I will believe it when the US Mint gets the green light to eliminate the penny.
 
Free thinking and the right to try and fail or succeed are critical the culture and ecosystem(education, finance and tolerance of diverse views) that made the USA the tech leader of the world by far and has since our founding. If we want to keep our lead, we must carefully nuture the ecosystem of innovation our Constitution and Bill of Rights created. If we discount or ignore them it will be at our own peril. You cannot separate the two.
 
And how does the 40% who think that Jan 6th was just a "Capitol Tour" figure into this equation? You think those folks who believe the FBI and the Democratic party are behind the riots want to hear about technology and chip making? You think that guy with the horns (now calling himself a victim) is a motivation for Apple to move iPhone assembly back to the USA?

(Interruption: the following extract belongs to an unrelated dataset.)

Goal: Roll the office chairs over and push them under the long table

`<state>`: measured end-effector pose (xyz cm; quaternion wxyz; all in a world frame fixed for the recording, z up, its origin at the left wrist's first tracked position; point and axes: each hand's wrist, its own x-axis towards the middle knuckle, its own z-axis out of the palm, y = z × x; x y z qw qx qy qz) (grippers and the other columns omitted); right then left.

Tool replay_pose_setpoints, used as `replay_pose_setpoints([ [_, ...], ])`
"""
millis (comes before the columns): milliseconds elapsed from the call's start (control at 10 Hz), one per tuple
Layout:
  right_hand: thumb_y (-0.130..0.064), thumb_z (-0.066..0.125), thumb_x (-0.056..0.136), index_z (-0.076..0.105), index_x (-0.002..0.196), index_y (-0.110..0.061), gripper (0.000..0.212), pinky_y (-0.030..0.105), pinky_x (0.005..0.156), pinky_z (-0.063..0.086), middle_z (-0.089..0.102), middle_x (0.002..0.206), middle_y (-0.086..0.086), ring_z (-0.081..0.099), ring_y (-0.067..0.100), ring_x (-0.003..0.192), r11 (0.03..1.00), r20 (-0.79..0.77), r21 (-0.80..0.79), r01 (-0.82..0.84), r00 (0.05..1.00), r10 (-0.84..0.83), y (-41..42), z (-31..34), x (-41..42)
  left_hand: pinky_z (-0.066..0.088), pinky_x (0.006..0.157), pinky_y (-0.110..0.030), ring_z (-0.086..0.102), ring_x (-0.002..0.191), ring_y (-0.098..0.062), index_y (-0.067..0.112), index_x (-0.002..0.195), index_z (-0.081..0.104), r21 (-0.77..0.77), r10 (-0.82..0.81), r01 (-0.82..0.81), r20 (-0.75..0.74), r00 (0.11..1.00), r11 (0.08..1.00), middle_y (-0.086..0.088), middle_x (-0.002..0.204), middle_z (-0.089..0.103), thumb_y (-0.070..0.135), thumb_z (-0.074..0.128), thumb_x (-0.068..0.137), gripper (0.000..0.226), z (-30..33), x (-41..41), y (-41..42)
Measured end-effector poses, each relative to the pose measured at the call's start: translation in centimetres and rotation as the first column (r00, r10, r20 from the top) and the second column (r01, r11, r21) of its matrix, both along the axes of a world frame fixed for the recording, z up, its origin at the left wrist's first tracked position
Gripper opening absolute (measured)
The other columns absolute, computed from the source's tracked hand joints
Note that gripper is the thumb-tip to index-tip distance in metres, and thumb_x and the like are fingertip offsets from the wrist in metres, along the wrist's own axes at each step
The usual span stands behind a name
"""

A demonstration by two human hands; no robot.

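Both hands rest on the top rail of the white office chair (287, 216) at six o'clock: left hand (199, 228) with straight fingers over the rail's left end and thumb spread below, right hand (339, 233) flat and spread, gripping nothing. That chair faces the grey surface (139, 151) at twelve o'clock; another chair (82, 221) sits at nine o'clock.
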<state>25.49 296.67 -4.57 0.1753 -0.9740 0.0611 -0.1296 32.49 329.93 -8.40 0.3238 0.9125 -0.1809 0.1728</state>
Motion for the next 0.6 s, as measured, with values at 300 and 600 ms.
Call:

I don't think that careful nurturing of the Constitution was on their mind and that has not changed, in fact it's gotten worst.

Most people who are really in technology and in manufacturing want to deal with the world as it is. Not how it was or how we dream it was in some mythical past.

As I said, not sure how this thread fits into our ecosystem but as far as I know, MANY other countries are free (e.g. Canada, France, UK) and they neither have 350 millions hand guns lying around nor a bunch of horned madmen running around berserking while many cheers from the sidelines.